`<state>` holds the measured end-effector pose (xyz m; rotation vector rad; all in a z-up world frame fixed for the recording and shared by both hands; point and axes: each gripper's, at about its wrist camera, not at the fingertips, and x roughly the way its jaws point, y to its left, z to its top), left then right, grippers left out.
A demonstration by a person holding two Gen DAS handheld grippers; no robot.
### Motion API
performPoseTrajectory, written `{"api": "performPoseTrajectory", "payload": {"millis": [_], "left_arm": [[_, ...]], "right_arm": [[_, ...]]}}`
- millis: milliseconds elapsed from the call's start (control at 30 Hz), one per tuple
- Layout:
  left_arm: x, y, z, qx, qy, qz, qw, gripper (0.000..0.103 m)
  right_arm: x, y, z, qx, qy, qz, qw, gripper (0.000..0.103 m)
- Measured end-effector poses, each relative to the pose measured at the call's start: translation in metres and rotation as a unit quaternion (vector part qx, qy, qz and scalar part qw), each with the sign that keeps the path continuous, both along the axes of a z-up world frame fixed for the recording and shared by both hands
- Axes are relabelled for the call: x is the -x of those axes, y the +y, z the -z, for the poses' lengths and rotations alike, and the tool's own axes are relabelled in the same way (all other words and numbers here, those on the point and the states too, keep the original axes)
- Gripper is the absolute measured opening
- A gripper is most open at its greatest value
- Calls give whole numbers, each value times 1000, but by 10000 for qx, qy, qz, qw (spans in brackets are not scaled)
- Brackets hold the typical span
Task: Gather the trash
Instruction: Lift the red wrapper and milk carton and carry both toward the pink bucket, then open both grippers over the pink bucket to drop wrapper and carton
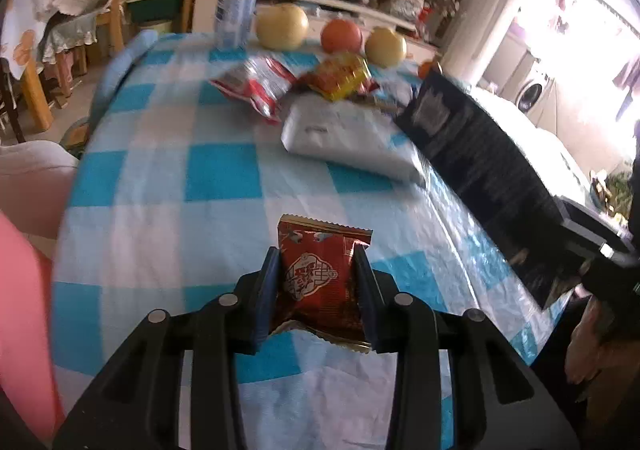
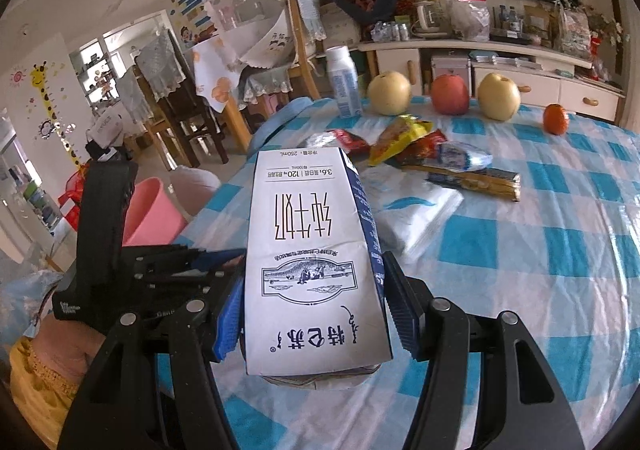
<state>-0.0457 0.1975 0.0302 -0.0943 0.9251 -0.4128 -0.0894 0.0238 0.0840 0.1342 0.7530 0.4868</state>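
Observation:
A red snack packet [image 1: 320, 282] lies on the blue-and-white checked tablecloth [image 1: 180, 178], and my left gripper [image 1: 317, 250] is shut on it, one pad against each side. My right gripper [image 2: 316, 270] is shut on a white milk carton [image 2: 312, 230] with blue print, holding it above the table with its bottom end pointing away. More wrappers lie mid-table: a yellow-red packet [image 2: 400, 138], a blue-white wrapper [image 2: 464, 160], a dark gold-edged wrapper [image 2: 480, 180], a red-white bag [image 1: 256, 84] and a flat white plastic bag [image 2: 416, 210].
Along the far edge stand a white bottle [image 2: 342, 82], two yellow pears [image 2: 390, 92], a red apple [image 2: 450, 94] and a small orange [image 2: 555, 118]. A pink bin [image 2: 150, 210] sits on the floor off the table's left edge. Chairs and a cluttered sideboard are behind.

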Motion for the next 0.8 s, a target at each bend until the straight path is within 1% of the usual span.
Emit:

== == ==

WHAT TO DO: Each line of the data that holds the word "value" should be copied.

ANSWER TO THIS TASK:
- A gripper is most open at its greatest value
- Calls give whole numbers, each value times 1000, but by 10000 for qx, qy, qz, qw (spans in brackets are not scaled)

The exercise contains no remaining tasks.